Reklam Görüntülerine Tıklayarak Kitap Siparişi Verebilirsiniz


Faysal Mahmutoğlu


SİYASAL İSLAMIN İFLASI

Faysal MAHMUTOĞLU'nun yazısı;


 

 

Bu başlık hepimize tanıdık geldi, OLİVİER ROY’un 1994 yazdığı kitabın adı. Roy bu kitabı yazdığında Müslüman kardeşler henüz iktidarla tanışmamıştı, Türkiye’de siyasal İslamcılar beyaz Türkler tarafından ciddiye alınmayan küçük bir muhalefet partisine sahip olarak muhalefet görevini ifa etmekle meşgullerdi. Roy; Kazablanka’dan Taşkent’e kadar İslamcı hareketler ile Cezayir’deki FIS (İslami selamet cephesi)ni inceliyor. İslamcılığı; her şeyden önce, toplumsal ve siyasal olarak uyumsuz bir gençliğin protestosunu ve hayal kırıklığını cisimleştiren sosyo-kültürel bir hareket olarak tanımlar. (1)

 Roy kitabında ilginç tespitlerde bulunuyor:  “Çağdaş İslam dünyasının gerillaları (Afganistan ve Kürdistan dışında) kentlidir”  der. Altmışlı yıllarda Nasırcı ya da Marksist olan bir kişi bugün İslamcıdır. Gariptir ki Marksist gerillalar köyden çıkmasına karşılık, İslamcı militanlar kentlidir, dolayısıyla sosyolojik anlamda moderndirler. (2)

 Roy: 2015 yılında yayınladığı KAYIP ŞARKIN PEŞİNDE isimli söyleşi kitabında da “siyasal İslam’ın iflası” ile ilgili olarak sorulan bir soruya şöyle cevap verir;  “sanki ben siyasal yaşamda İslam’ı referans almanın bitişini ya da İslamcıların iktidara gelmesinin imkansızlığını ilan ediyormuşum gibi ki bu saçmadır. Aslında İslamcı ideolojinin iki sebepten yapısal başarısızlığa uğramasını açıklayan bir kitaptır. Ya din devleti yok etmektedir, ya da devlet dini yok etmektedir. Şayet bir İslam devletine –aslında tüm din devletlerine- getirdiğiniz tanım, devletin sadece tanrının egemenliğini tanıması ve sadece dini yasayı hayata geçirmesi ise, o zaman devlet kendi egemenliğinden vazgeçer ve artık devlet kalmaz.
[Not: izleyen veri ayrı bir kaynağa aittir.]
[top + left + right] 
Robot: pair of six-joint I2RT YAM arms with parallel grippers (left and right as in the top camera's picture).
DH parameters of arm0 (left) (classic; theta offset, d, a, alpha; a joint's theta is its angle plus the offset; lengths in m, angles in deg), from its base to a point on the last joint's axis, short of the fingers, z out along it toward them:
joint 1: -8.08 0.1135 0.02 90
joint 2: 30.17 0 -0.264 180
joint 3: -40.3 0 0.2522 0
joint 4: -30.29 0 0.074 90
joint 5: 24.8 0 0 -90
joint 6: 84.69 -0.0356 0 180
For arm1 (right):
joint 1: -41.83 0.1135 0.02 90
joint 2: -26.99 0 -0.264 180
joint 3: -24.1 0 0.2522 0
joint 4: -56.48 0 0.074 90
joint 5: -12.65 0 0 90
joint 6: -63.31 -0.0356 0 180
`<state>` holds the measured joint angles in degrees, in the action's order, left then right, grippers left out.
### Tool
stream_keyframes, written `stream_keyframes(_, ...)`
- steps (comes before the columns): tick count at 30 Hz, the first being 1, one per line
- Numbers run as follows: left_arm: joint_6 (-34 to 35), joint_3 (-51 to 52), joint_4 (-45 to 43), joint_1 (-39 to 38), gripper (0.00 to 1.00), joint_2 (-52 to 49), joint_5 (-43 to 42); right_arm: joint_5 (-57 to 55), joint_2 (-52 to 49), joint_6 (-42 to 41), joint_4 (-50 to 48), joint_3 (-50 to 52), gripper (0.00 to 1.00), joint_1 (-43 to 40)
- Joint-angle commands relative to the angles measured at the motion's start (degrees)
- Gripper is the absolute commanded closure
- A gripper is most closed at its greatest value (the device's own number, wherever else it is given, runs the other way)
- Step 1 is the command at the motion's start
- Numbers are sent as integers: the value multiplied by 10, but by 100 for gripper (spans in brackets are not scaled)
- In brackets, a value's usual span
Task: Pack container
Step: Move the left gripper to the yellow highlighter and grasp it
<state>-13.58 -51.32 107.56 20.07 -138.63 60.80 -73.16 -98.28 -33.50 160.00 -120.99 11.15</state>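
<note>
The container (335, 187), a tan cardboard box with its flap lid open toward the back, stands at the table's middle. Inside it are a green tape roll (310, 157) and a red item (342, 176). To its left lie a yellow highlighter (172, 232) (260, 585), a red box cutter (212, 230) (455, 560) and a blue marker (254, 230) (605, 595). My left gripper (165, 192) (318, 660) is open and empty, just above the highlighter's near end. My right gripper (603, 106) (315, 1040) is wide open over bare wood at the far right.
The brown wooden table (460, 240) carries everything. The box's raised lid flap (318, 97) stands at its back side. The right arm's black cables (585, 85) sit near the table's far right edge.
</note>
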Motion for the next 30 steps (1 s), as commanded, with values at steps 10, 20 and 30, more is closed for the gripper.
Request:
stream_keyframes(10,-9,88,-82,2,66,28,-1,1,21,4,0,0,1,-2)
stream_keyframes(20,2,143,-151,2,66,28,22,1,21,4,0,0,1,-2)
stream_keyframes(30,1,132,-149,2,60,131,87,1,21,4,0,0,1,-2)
Herkes dini, yasa diye kendi tanımladığını referans almaktadır.” (3) Maalesef 20 yıl sonra OLİVİER ROY’un kerameti veya kehaneti gerçekleşir.

 Siyasal İslam ancak muhalefetteyken önünde güzel günler görür, dünyaya dair tahayyüller, ezilmişler ve mazlumlar için bir ümit mesabesindedir.  Ama iktidar olur olmaz, savunduklarının tam tersine bir yöneliş gösterirler. Tunus ve Mısır siyasal iktidarları örneğinde görüldüğü gibi uygulamalarının sonucu hezimet ve başarısızlık olmuştur. Tunus baharından sonra iktidara gelen Ennaahda partisi, sonunda Arap dünyasındaki en laik anayasayı onayladı; bu anayasa hiçbir şeyi İslamileştiremediği gibi; vicdan özgürlüğünü, yeni din değiştirme veya ateist olma hakkını da getirmektedir. Mollaların İran’ı hukuk, insan hakları, ekonomik gelişme, ülkenin huzur ve refaha kavuşması ve ırkçılığın önlenmesi açısından en başarısız olanıdır.

 

ARAP BAHARI

 Arap baharı; 17 Aralık 2010 yılında Tunus’ta bir gencin kendini yakmasının ardından tüm Tunus halkının başlattığı eylemler, tüm Arap dünyasına yayıldı. Yapılan protestolar sonucunda birçok Arap ülkesi Tunus’tan etkilenip özgürlük için savaştı. Tunus, Mısır, Libya, Yemen, Suriye ve Bahreyn gibi ülkeler Arap Baharı’ndan  etkilendi.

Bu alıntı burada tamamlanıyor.